I concur, and find it abhorrent. And wish more people would kick up a stink about this. We need a publication or channel that talks about rights like this. I don't know of any that do a decent job. I donate to my local best option.
Was forced to verify to get access to a new account. Like, an interstitial page that forced verification before even basic access.
Brief context for that: was being granted a salesnav licence, but to my work address with no account attached to it. Plus I had an existing salesnav trial underway on main account and didn't want to give access to that work.
So I reluctantly verified with my passport (!) and got access. Then looked at all the privacy settings to try to access what I'd given, but the full export was only sign up date and one other row in a csv. I switched off all the dark pattern ad settings that were default on, then tried to recall the name of the company. Lack of time meant I haven't been able to follow up. I was deeply uncomfortable with the whole process.
So now I've requested my info and deletion via the details in the post, from the work address.
One other concern is if my verified is ever forced to be my main, I'll be screwed for contacts and years of connections. So I'll try to shut it down soon when I'm sure we're done at work. But tbh I don't think the issues will end there either.

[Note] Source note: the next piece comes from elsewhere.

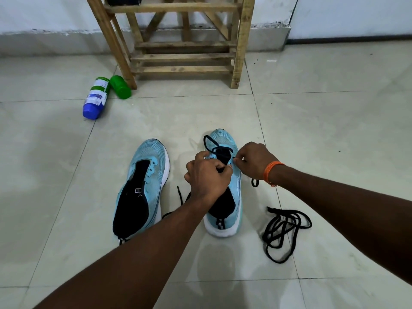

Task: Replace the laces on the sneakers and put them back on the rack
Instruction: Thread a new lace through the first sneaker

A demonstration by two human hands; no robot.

Why do these services have to suck so much. Why does money confer such power instead of goodwill, integrity and trust/trustless systems. Things have to change. Or, just stay off the grid. But that shouldn't have to be the choice. Where are the decentralised services. I'm increasingly serious about this.
> Was forced to verify to get access to a new account. Like, an interstitial page that forced verification before even basic access.
I'm forced to verify to access my existing account.
I cannot delete it, nor opt out of 'being used for AI content' without first handing them over even more information I'm sure will be used for completely benign purposes.
About a year ago I wanted to check out LinkedIn. Signed up with my real name, added my employer and past employers, verified my current work email address etc.
About 24 hours later, when logging in to pick up where I left off, I'm redirected to a page that tells me that my account has been locked. For the safety of my account, I needed to verify my identity to continue.
I refused to do so, for the same reasons this article highlights. So I wanted to delete my account and never return. Guess what? You can't delete your account without first verifying.
It took me a few frustrating months of trying to email their DPO (data protection officer) and filling out forms, constantly being routed to regular support with very unhelpful support staff. I actually contacted the Irish data protection agency thing (I'm not Irish, but european), and while waiting for them to process the case, I miraculously got a reply from LinkedIn that my account deletion was being processed.
Kids in Oz were getting around social media age restrictions by holding up celeb photos. I doubt that'll work in this case, but I'd be tempted to start thinking of ways to circumvent.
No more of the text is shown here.